=== Begin Enclosure ===
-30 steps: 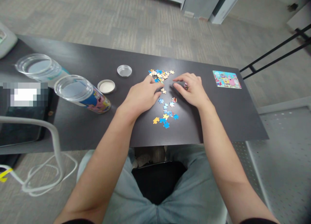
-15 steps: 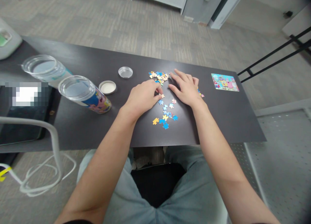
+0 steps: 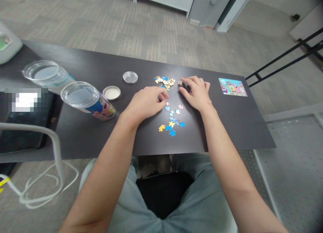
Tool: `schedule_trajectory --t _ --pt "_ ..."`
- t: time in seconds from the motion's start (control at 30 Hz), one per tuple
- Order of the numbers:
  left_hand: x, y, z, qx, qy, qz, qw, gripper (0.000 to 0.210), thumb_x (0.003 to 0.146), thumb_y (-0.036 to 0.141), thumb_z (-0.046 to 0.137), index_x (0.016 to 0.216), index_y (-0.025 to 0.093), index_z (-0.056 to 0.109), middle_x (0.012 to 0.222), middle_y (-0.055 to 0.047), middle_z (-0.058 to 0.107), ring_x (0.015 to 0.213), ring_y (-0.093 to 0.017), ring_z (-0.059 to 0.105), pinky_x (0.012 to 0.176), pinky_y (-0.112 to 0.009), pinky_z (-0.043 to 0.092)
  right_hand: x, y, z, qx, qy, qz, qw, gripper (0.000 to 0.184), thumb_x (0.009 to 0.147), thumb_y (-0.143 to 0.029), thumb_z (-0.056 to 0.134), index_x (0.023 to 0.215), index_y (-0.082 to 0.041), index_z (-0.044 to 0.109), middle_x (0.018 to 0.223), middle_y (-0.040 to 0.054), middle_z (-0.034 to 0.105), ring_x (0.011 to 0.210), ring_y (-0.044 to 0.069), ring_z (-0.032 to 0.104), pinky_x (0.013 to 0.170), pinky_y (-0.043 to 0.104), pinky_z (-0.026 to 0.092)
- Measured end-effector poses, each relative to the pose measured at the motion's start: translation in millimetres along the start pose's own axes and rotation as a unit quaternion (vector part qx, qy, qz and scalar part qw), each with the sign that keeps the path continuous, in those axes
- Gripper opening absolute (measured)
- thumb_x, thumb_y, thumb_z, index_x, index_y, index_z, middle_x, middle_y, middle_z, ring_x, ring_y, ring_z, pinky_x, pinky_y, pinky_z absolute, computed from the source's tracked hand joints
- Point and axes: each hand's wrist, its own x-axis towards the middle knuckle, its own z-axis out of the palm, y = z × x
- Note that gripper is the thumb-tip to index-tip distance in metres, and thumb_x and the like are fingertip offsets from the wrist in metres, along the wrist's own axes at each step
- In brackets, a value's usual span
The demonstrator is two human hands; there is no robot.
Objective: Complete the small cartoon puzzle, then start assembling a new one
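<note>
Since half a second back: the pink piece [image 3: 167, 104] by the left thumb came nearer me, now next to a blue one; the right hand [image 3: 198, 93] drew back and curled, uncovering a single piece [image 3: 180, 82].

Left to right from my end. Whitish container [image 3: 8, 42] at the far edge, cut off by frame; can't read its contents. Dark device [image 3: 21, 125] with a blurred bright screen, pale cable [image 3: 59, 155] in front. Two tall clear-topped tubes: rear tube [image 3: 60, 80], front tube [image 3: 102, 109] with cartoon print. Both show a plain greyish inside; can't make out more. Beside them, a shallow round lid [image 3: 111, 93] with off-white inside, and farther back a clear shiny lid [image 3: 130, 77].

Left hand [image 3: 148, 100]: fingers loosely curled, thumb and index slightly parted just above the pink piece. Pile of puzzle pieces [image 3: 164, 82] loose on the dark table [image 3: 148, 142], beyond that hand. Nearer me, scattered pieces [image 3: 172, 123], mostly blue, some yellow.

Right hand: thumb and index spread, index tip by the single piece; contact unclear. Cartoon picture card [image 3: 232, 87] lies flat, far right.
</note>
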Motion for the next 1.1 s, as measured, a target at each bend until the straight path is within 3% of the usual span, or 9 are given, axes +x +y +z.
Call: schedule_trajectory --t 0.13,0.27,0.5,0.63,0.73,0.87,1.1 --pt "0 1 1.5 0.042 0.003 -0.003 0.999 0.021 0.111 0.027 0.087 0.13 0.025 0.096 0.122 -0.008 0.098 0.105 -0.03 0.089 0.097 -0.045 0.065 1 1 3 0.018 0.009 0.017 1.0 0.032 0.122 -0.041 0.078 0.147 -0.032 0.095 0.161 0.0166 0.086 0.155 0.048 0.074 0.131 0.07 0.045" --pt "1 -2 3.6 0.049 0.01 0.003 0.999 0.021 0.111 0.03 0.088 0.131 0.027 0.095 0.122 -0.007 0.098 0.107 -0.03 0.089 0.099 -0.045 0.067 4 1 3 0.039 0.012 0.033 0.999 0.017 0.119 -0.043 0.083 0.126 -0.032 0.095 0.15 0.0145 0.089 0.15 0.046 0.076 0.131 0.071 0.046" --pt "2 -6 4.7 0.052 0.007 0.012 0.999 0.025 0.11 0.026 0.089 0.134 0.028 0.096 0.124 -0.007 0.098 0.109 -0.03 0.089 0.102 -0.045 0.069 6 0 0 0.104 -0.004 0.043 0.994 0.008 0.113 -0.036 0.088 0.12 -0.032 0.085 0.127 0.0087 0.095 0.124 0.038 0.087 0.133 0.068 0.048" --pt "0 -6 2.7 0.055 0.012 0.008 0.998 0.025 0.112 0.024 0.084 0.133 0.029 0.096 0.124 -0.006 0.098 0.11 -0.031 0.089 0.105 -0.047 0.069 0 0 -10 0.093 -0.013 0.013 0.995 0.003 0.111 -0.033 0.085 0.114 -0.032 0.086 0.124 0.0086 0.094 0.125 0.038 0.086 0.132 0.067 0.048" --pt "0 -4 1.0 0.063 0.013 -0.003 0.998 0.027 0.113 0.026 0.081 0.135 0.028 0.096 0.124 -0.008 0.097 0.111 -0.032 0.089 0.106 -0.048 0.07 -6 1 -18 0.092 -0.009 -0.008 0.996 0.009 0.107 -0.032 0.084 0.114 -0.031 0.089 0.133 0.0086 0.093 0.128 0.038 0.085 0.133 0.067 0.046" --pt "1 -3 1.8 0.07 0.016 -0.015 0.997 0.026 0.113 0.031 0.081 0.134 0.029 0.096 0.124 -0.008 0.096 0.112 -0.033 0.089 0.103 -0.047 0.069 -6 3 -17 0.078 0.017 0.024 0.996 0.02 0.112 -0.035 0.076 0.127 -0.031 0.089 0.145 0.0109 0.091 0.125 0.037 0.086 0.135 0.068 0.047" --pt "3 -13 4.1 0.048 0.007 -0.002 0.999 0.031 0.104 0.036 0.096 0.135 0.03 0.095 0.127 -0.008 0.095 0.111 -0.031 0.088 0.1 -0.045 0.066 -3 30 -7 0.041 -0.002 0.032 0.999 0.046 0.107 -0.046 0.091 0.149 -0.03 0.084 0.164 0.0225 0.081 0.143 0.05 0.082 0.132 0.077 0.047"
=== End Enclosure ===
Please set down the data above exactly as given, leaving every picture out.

-30 steps: 
-15 steps: 
+0 steps: 
Tool: `schedule_trajectory --t _ --pt "_ ..."`
- t: time in seconds from the motion's start (control at 30 Hz), one per tuple
- Order of the numbers:
  left_hand: x, y, z, qx, qy, qz, qw, gripper (0.000 to 0.210), thumb_x (0.003 to 0.146), thumb_y (-0.036 to 0.141), thumb_z (-0.046 to 0.137), index_x (0.016 to 0.216), index_y (-0.025 to 0.093), index_z (-0.056 to 0.109), middle_x (0.012 to 0.222), middle_y (-0.055 to 0.047), middle_z (-0.058 to 0.107), ring_x (0.015 to 0.213), ring_y (-0.093 to 0.017), ring_z (-0.059 to 0.105), pinky_x (0.012 to 0.176), pinky_y (-0.112 to 0.009), pinky_z (-0.043 to 0.092)
  right_hand: x, y, z, qx, qy, qz, qw, gripper (0.000 to 0.184), thumb_x (0.009 to 0.147), thumb_y (-0.143 to 0.029), thumb_z (-0.056 to 0.134), index_x (0.023 to 0.215), index_y (-0.082 to 0.041), index_z (-0.044 to 0.109), middle_x (0.018 to 0.223), middle_y (-0.040 to 0.054), middle_z (-0.034 to 0.105), ring_x (0.011 to 0.210), ring_y (-0.044 to 0.069), ring_z (-0.032 to 0.104), pinky_x (0.013 to 0.170), pinky_y (-0.043 to 0.104), pinky_z (-0.026 to 0.092)
- Measured end-effector poses, each relative to the pose measured at the motion's start: translation in millimetres along the start pose's own axes and rotation as a unit quaternion (vector part qx, qy, qz and scalar part qw), each with the sign that keeps the path continuous, in those axes
- Gripper opening absolute (measured)
- thumb_x, thumb_y, thumb_z, index_x, index_y, index_z, middle_x, middle_y, middle_z, ring_x, ring_y, ring_z, pinky_x, pinky_y, pinky_z absolute, computed from the source's tracked hand joints
- Point and axes: each hand's wrist, its own x-axis towards the middle knuckle, its own z-axis out of the palm, y = z × x
- Note that gripper is the thumb-tip to index-tip distance in metres, and thumb_x and the like are fingertip offsets from the wrist in metres, along the wrist's own axes at each step
- In brackets, a value's usual span
The demonstrator is two human hands; there is no robot.
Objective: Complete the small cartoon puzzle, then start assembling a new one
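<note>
Since half a second back: the pink piece [image 3: 167, 104] by the left thumb came nearer me, now next to a blue one; the right hand [image 3: 198, 93] drew back and curled, uncovering a single piece [image 3: 180, 82].

Left to right from my end. Whitish container [image 3: 8, 42] at the far edge, cut off by frame; can't read its contents. Dark device [image 3: 21, 125] with a blurred bright screen, pale cable [image 3: 59, 155] in front. Two tall clear-topped tubes: rear tube [image 3: 60, 80], front tube [image 3: 102, 109] with cartoon print. Both show a plain greyish inside; can't make out more. Beside them, a shallow round lid [image 3: 111, 93] with off-white inside, and farther back a clear shiny lid [image 3: 130, 77].

Left hand [image 3: 148, 100]: fingers loosely curled, thumb and index slightly parted just above the pink piece. Pile of puzzle pieces [image 3: 164, 82] loose on the dark table [image 3: 148, 142], beyond that hand. Nearer me, scattered pieces [image 3: 172, 123], mostly blue, some yellow.

Right hand: thumb and index spread, index tip by the single piece; contact unclear. Cartoon picture card [image 3: 232, 87] lies flat, far right.
</note>
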Motion for the next 1.1 s, as measured, a target at each bend until the straight path is within 3% of the usual span, or 9 are given, axes +x +y +z.
Call: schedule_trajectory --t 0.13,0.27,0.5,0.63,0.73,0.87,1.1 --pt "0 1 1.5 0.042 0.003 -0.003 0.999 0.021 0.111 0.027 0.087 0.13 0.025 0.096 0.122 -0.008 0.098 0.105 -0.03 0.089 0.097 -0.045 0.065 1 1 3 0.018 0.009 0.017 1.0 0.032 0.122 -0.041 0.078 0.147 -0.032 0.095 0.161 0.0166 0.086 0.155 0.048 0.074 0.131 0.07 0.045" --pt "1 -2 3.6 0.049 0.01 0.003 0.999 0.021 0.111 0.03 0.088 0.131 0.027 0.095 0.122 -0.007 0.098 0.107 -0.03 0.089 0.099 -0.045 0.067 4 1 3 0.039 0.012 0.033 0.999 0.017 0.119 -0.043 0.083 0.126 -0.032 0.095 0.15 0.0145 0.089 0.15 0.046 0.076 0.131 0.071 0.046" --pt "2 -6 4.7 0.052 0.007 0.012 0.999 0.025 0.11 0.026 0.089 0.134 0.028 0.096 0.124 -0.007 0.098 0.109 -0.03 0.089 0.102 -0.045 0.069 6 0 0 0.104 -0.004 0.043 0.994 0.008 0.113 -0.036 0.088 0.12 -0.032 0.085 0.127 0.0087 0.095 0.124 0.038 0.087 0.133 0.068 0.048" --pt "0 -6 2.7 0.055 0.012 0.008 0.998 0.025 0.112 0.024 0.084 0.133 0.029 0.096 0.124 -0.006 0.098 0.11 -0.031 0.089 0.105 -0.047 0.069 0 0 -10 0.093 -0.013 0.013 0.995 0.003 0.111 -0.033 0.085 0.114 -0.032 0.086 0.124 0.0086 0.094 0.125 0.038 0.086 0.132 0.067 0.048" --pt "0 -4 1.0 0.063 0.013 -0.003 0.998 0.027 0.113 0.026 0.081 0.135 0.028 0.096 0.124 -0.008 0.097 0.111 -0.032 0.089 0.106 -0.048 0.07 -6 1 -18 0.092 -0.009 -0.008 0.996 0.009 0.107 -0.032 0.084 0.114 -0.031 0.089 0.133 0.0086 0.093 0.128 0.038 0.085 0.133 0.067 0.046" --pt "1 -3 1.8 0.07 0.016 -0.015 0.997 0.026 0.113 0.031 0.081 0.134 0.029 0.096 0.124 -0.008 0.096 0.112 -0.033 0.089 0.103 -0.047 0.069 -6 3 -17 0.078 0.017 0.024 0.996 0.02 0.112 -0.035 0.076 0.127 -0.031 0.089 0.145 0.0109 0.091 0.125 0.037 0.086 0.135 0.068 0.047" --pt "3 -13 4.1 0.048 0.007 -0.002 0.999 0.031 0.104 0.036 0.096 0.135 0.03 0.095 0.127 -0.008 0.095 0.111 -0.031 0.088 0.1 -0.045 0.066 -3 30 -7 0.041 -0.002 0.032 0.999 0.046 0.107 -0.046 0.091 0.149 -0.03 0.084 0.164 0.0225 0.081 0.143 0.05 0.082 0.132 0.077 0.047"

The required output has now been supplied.